▶ The data
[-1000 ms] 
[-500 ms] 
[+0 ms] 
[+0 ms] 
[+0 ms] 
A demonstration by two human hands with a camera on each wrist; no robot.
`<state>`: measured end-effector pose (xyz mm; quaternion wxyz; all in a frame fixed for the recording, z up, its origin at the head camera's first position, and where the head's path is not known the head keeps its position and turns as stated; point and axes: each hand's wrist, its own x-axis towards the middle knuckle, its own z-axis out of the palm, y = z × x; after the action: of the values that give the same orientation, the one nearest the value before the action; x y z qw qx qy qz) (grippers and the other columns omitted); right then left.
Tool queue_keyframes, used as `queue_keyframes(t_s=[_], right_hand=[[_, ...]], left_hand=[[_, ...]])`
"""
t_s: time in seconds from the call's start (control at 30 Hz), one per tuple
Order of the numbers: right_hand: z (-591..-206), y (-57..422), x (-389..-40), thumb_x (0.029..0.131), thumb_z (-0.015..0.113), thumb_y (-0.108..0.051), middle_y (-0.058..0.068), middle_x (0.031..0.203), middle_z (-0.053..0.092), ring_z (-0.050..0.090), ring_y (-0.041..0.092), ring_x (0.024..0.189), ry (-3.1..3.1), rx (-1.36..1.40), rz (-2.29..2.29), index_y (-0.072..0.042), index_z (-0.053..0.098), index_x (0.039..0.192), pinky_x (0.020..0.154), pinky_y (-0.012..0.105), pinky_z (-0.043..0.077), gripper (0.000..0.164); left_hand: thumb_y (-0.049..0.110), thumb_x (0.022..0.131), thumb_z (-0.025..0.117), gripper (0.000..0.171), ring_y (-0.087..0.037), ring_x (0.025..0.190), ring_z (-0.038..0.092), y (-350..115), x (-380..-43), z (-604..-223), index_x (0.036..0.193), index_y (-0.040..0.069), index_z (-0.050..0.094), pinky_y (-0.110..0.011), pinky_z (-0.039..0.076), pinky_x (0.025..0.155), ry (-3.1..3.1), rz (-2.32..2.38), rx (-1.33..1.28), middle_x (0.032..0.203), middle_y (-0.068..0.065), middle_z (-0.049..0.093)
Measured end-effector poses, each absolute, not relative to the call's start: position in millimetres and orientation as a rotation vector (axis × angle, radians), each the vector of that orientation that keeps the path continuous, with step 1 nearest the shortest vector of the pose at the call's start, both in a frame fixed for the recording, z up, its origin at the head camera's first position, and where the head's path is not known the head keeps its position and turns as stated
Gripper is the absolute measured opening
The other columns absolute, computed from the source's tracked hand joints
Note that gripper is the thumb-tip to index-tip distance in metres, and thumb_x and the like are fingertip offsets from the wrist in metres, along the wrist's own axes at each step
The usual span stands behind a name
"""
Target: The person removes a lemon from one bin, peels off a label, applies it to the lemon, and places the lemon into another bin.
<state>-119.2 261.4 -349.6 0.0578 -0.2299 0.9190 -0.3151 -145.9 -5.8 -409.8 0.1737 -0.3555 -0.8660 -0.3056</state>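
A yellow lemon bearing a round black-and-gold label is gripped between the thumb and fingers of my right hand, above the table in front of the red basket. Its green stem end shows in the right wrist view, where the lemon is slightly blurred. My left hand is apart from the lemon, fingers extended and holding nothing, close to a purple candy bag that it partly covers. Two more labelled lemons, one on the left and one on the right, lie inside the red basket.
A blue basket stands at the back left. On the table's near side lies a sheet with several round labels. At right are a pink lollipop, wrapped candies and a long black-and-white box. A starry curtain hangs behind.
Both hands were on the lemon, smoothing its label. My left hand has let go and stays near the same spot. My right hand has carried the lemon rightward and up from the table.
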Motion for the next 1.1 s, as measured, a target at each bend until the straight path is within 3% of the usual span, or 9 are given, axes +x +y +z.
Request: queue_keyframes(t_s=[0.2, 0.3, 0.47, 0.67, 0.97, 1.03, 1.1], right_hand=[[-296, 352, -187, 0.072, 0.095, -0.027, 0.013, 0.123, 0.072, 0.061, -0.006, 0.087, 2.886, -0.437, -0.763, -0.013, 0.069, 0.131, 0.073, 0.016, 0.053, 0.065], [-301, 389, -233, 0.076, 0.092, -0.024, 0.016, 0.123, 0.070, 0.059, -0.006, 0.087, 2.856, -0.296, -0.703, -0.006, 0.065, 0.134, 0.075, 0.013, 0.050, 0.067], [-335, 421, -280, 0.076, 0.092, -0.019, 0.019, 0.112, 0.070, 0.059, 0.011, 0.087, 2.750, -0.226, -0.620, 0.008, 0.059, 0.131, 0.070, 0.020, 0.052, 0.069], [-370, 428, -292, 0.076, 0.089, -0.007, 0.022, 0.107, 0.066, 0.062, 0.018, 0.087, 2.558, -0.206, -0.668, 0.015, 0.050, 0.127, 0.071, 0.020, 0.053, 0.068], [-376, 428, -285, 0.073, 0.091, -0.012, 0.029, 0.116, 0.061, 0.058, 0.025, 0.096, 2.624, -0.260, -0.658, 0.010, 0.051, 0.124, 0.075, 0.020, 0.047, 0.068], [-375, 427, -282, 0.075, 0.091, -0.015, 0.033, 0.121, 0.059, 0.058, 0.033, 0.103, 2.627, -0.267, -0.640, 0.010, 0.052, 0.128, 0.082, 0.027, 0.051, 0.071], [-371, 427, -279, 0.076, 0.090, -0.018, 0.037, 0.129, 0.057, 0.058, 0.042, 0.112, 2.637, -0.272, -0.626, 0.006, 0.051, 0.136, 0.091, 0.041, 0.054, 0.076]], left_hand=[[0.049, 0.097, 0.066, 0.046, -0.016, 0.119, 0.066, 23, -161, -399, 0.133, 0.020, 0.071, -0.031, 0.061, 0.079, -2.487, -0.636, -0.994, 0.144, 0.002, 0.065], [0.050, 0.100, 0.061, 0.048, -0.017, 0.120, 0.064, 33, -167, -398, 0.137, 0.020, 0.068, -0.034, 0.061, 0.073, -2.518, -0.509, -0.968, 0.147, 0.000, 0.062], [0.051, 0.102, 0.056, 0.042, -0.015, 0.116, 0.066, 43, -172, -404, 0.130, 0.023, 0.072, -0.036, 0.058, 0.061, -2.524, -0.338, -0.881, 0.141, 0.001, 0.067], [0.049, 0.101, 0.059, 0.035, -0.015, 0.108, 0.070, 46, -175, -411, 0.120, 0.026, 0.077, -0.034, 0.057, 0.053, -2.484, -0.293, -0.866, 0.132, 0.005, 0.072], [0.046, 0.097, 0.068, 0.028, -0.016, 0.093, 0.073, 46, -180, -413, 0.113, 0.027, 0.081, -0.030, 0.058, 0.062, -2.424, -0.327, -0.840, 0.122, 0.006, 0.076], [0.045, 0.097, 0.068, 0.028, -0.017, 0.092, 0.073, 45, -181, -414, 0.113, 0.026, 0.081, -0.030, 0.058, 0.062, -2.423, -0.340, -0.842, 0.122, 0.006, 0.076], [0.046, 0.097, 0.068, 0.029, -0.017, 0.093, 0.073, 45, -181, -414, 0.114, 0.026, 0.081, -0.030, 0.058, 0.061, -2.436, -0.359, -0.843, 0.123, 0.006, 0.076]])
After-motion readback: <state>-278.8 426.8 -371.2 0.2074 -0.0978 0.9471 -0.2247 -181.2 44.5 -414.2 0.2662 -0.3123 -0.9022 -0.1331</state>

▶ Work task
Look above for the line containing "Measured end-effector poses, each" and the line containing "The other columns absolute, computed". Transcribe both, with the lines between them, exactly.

▶ Problem solution
Measured end-effector poses, each absolute, not relative to the call's start: position in millimetres and orientation as a rotation vector (axis × angle, radians), each the vector of that orientation that keeps the path continuous, with step 1 nearest the shortest vector of the pose at the call's start, both in a frame fixed for the recording, z up, its origin at the head camera's first position, and where the head's path is not known the head keeps its position and turns as stated
Gripper is the absolute measured opening
The other columns absolute, computed from the source's tracked hand joints

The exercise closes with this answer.